Algorithms

Dynamic Model

Dynamic Algorithm Notes

Core Idea

The algorithm uses two building blocks:

  1. Hash scheme – isolates matching vertices into separate buckets.
  2. $\ell_0$-samplers – samples a random edge from a bucket pair.

$\ell_0$-Sampler

Notation reference: l0-Sampler Notation

Let $0 < \delta < 1$ be a parameter.

Let \(\mathcal{S} = (i_1,\Delta_1),\ (i_2,\Delta_2),\ \dots,\ (i_p,\Delta_p)\) be a stream of updates for $x \in \mathbb{R}^n$, where:

  • $i_j \in [n]$ – coordinate index
  • $\Delta_j \in \mathbb{R}$ – update value

An update $(i_j, \Delta_j)$ sets $x_{i_j} \leftarrow x_{i_j} + \Delta_j$.

Vector View

Notation reference: l0-Sampler Notation

Think in terms of a vector $\mathbf{x} \in \mathbb{R}^n$ indexed by edges $e_0, e_1, e_2, \dots$

\[\mathbf{x}_j = \text{number of times } e_j \text{ has been inserted (minus deletions)}\] \[\|\mathbf{x}\|_0 = \text{number of nonzero coordinates (edges currently present)}\]

Example

Edges:

e0 = [1,2],  e1 = [1,3],  e2 = [2,3],  e3 = [3,4]
Operation $\mathbf{x}$ $\Vert\mathbf{x}\Vert_0$
Initial [0, 0, 0, 0] 0
Insert [1,2] [1, 0, 0, 0] 1
Insert [2,3] [1, 0, 1, 0] 2
Delete [1,2] [0, 0, 1, 0] 1

Sketch-Based $\ell_0$-Sampler

Notation reference: l0-Sampler Notation

The $\ell_0$-sampler is sketch-based. We maintain the product $Ax$, where $A$ is a random matrix.

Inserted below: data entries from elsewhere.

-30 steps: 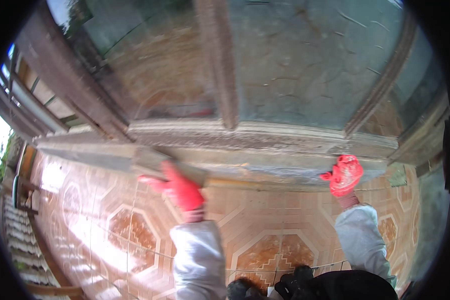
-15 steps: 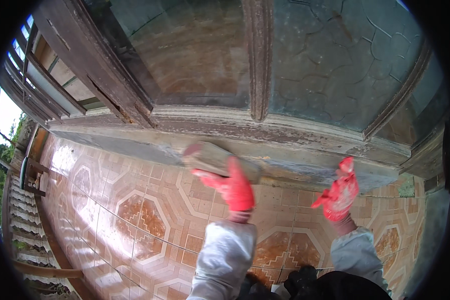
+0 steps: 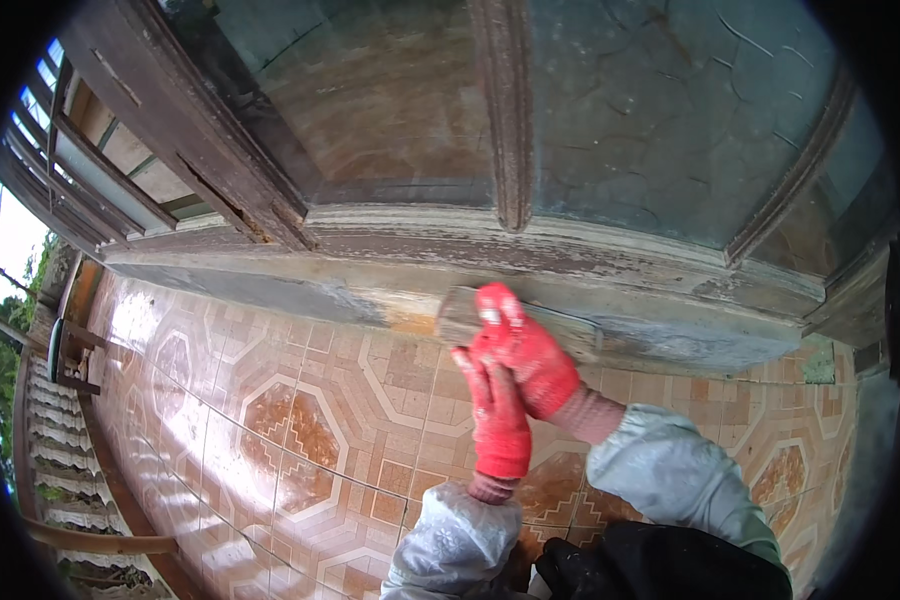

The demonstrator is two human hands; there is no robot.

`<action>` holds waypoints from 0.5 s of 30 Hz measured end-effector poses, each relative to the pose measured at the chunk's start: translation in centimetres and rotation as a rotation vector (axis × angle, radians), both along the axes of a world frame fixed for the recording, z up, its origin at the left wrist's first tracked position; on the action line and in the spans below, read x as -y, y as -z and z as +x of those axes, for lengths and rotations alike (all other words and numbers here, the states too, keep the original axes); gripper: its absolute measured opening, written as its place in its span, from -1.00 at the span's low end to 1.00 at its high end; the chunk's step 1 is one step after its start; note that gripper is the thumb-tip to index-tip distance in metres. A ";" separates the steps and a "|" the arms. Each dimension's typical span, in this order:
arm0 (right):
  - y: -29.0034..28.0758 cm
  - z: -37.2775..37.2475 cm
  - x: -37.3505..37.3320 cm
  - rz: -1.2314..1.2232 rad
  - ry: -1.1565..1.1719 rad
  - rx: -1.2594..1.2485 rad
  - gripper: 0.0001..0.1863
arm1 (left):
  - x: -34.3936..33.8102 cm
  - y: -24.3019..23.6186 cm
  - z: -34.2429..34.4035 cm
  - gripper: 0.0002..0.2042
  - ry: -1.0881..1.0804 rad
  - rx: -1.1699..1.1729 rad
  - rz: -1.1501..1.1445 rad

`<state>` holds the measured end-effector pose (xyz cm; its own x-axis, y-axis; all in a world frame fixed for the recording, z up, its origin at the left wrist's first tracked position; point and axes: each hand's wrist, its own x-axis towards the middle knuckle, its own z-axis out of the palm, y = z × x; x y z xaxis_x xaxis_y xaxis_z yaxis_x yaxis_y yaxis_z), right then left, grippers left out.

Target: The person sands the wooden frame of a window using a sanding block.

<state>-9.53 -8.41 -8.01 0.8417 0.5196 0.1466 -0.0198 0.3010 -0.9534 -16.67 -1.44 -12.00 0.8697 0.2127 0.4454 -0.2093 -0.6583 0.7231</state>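
Note:
My right hand, in a red glove, has its fingers bent onto a long grey-brown block at the centre of the head view. My left hand, also red-gloved, is just below it, fingers against the block's left part and partly covered by my right hand. The block lies along a worn concrete ledge with pale and yellowish patches. Above the ledge runs a weathered wooden frame with peeling paint, holding glass panes.
A patterned tile floor spreads below the ledge and around me. At the left are a balustrade railing and greenery beyond it. A wall stands at the right, and dark clothing shows at the bottom edge.
The view has shifted. My left hand and the block have moved rightward along the ledge, and my right hand has come left onto the block, beside and over my left hand.

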 end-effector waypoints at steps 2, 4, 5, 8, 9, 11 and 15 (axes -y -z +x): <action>0.5 1.3 -1.3 0.279 -0.153 -0.119 -0.43 | -0.9 0.9 0.0 -0.52 -0.022 -0.034 -0.103; 0.7 2.1 -2.5 0.022 -0.036 0.345 -0.57 | -2.7 1.9 -0.9 -0.54 -0.140 -0.112 -0.048; 1.2 2.9 -2.3 -0.061 -0.129 0.279 -0.58 | -3.4 2.1 -1.3 -0.55 -0.161 -0.113 -0.058; 0.0 1.8 1.9 0.191 -0.175 -0.284 -0.79 | -4.7 1.0 -3.4 -0.58 -0.054 -0.108 -0.602; -1.7 0.6 4.4 0.285 -0.095 -0.454 -0.83 | -5.4 1.0 -4.3 -0.60 -0.104 -0.114 -0.331; -0.9 -0.4 10.6 0.453 -0.107 -0.379 -0.77 | -4.9 -0.9 -5.3 -0.55 -0.129 -0.147 -0.758; 0.0 -1.2 14.8 0.572 -0.090 -0.274 -0.79 | -3.6 -1.7 -7.1 -0.49 -0.178 -0.244 -1.215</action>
<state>-10.78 -23.23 -8.01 0.8448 0.4933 0.2073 -0.2888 0.7465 -0.5995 -23.78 2.20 -10.31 0.8191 0.4954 -0.2892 0.0388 0.4551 0.8896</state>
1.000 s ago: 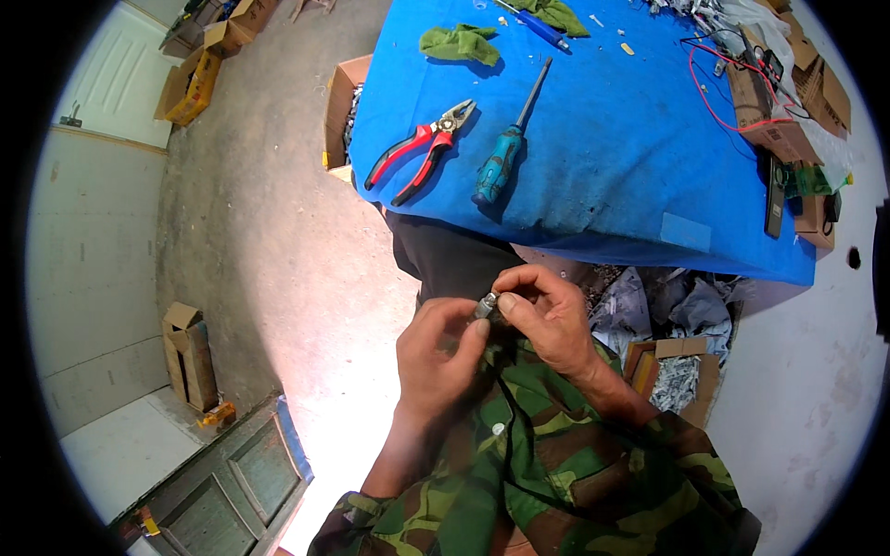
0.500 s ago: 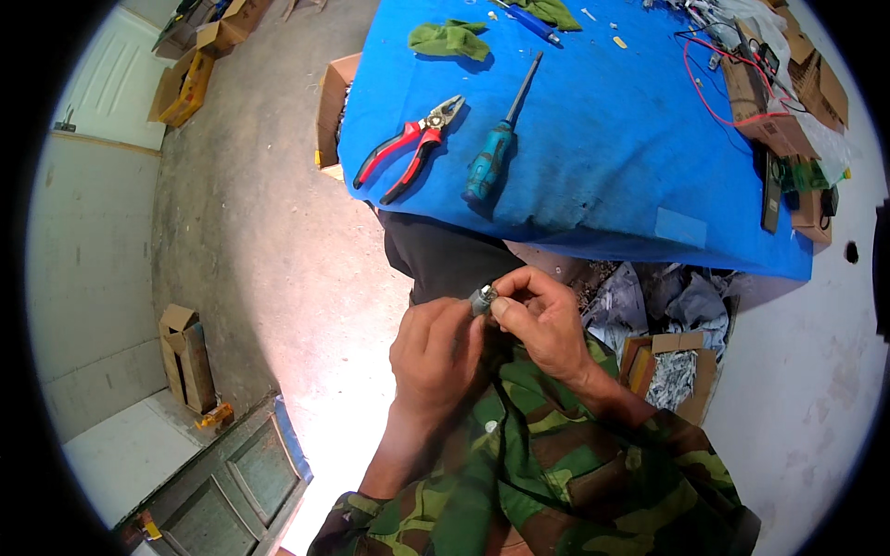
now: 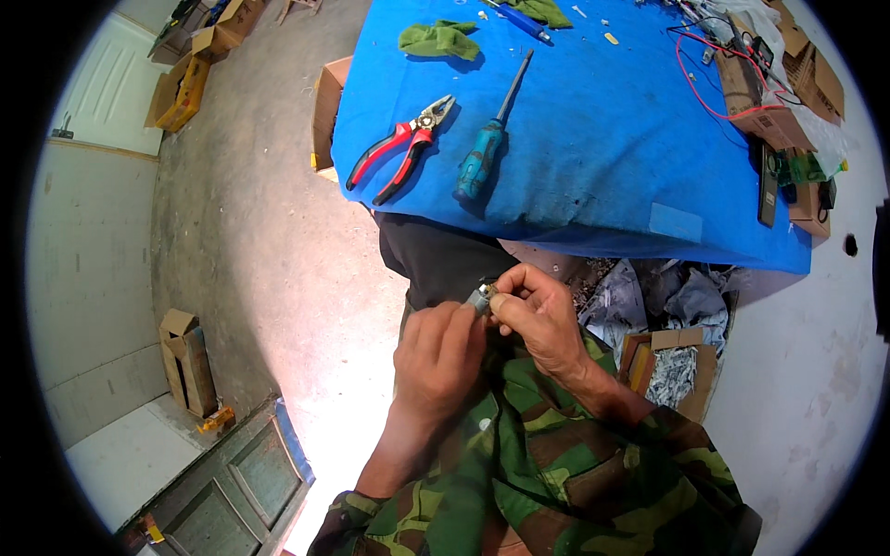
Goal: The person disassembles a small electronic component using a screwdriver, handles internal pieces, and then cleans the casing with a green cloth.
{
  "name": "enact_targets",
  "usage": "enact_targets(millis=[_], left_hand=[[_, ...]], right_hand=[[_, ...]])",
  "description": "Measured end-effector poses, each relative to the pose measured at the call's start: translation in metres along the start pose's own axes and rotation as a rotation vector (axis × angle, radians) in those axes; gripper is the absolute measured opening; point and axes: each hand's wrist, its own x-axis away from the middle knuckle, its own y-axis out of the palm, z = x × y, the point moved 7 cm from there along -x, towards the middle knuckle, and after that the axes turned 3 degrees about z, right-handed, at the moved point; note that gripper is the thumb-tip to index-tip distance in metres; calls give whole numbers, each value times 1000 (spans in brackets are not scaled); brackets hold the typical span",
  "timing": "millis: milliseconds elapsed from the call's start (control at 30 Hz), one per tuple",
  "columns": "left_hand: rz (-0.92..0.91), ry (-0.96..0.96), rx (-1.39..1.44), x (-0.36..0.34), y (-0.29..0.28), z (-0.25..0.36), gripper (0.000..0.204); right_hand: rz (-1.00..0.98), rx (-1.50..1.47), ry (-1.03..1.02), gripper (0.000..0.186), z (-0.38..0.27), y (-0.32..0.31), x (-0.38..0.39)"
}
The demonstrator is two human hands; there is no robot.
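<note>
Close above my lap, my left hand [image 3: 438, 350] is closed around a small grey metal part [image 3: 478, 298] with a shiny end. My fingers hide most of it, so its exact kind does not show. The thumb and forefinger of my right hand [image 3: 540, 313] pinch the right end of the same part. On the blue-covered table beyond lie pliers with red and black handles [image 3: 409, 146] and a teal-handled screwdriver [image 3: 481, 159]; neither is touched.
Green cloths [image 3: 439, 40] and a blue pen-like tool [image 3: 525, 22] lie farther back on the blue table cover [image 3: 593, 139]. Red and black wires [image 3: 684, 67] and cardboard pieces crowd its right side. Below right stands a box of metallic strips [image 3: 673, 375]. An open carton [image 3: 328, 102] adjoins the table's left edge.
The view has shifted slightly, so the table things sit a little farther left. Both hands keep hold of the small metal part, with only slight finger movement.
</note>
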Motion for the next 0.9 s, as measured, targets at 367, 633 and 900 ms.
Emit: enact_targets(millis=[367, 633, 900], left_hand=[[147, -637, 408, 11, -18, -63, 15], [136, -938, 570, 46, -22, -110, 21], [286, -1426, 660, 152, 7, -231, 29]], right_hand=[[120, 75, -94, 10, 11, -34, -10], [261, 363, -248, 11, 18, -69, -15], [255, 224, -196, 12, 21, -76, -18]])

Insertion of edge $e$: \(Ax \leftarrow Ax + (\text{column } e \text{ of } A)\)

Deletion of edge $e$: \(Ax \leftarrow Ax - (\text{column } e \text{ of } A)\)


Sketch Representation

$A$ is never stored explicitly. Instead:

  • Store a seed of $O(\log n)$ bits
  • Use a PRF (Pseudorandom Function):
\[A[i][j] = \text{PRF}(\text{seed},\ i,\ j)\]

Matrix dimensions: \(\underbrace{A}_{m \times n} \cdot \underbrace{x}_{n \times 1} = \underbrace{Ax}_{m \times 1} \quad \Rightarrow \quad O(m) \text{ space to store } Ax\)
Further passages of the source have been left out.